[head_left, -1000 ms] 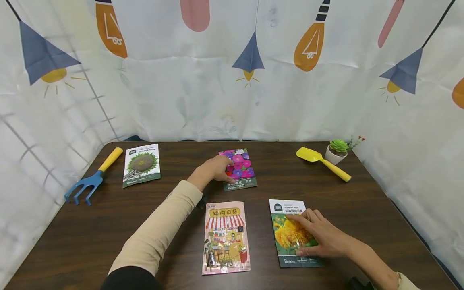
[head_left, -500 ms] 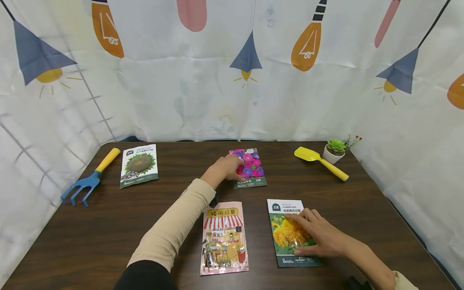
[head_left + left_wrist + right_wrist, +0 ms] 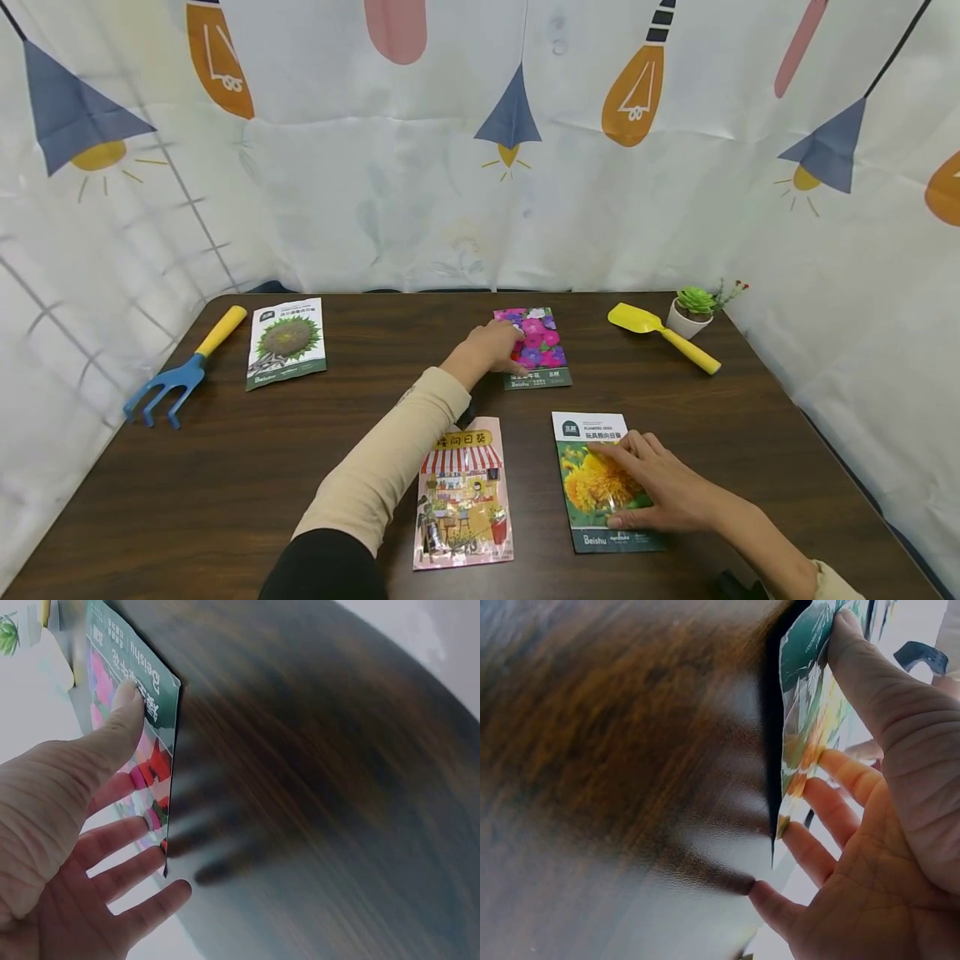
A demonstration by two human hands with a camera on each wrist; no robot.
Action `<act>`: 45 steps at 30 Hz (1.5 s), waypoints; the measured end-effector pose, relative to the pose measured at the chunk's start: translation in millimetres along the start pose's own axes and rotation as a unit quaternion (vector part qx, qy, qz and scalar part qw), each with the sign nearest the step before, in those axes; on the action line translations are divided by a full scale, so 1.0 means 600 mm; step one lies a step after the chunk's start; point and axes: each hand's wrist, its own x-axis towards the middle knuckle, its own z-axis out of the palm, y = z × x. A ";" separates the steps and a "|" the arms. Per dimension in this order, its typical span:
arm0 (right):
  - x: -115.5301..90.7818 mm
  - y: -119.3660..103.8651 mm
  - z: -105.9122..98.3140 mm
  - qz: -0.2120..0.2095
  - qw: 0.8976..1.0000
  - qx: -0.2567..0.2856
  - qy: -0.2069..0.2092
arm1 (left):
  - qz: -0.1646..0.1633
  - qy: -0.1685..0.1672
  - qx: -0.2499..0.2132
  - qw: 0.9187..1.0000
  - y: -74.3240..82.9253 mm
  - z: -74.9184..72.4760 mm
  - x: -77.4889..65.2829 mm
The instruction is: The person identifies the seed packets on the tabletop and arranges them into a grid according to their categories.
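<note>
In the head view, my left hand (image 3: pixel 489 348) rests its fingertips and thumb on a seed packet with pink and purple flowers (image 3: pixel 542 355), at the back middle of the table. The left wrist view shows those fingers (image 3: pixel 120 844) spread and fairly straight, the thumb lying on the packet's green band. My right hand (image 3: pixel 671 490) touches a seed packet with a yellow flower (image 3: pixel 588 487) at the front right, its fingers extended over the picture. From the right wrist, the thumb (image 3: pixel 862 671) presses that packet's green end, and the packet lies on the tabletop.
A pink seed packet (image 3: pixel 467 508) lies at front middle, partly under the left forearm. A sunflower-head packet (image 3: pixel 288 342) and a blue hand fork (image 3: pixel 174 383) with yellow handle lie at left. A yellow trowel (image 3: pixel 663 332) and a potted succulent (image 3: pixel 693 312) are at back right.
My left hand has slid the pink and purple flower packet to the right along the back of the table. The right hand and its packet have stayed in place.
</note>
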 end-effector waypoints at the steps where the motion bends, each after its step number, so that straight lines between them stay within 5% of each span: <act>1: 0.000 0.000 0.000 -0.001 1.000 0.001 0.000 | 0.001 0.000 0.003 1.000 0.004 0.001 0.003; 15: -0.001 0.000 0.000 0.002 1.000 0.008 0.000 | 0.007 0.010 0.005 1.000 0.056 0.015 0.032; 45: -0.003 -0.001 0.001 -0.002 1.000 0.014 0.005 | 0.034 -0.011 0.011 0.999 0.092 0.018 0.055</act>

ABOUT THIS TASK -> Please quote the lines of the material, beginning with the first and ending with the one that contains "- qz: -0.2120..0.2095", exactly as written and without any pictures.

ANSWER AREA ->
[head_left, -1000 ms] 
[head_left, -500 ms] 
[head_left + left_wrist + right_wrist, +0 ms] 
A demonstration by two human hands with a camera on each wrist; no robot.
Action `<act>`: 45 steps at 30 Hz (1.5 s), waypoints; the measured end-effector pose, relative to the pose measured at the chunk's start: translation in millimetres along the start pose's own axes and rotation as a unit quaternion (vector part qx, qy, qz and scalar part qw), each with the sign nearest the step before, in those axes; on the action line translations are divided by a full scale, so 1.0 means 600 mm; step one lies a step after the chunk's start; point and axes: each hand's wrist, its own x-axis towards the middle knuckle, its own z-axis out of the palm, y = z × x. A ";" separates the steps and a "|" the arms. Per dimension in this order, its typical span:
arm0 (right):
  - x: -115.5301..90.7818 mm
  - y: -119.3660..103.8651 mm
  - z: -105.9122..98.3140 mm
  - qz: -0.2120..0.2095

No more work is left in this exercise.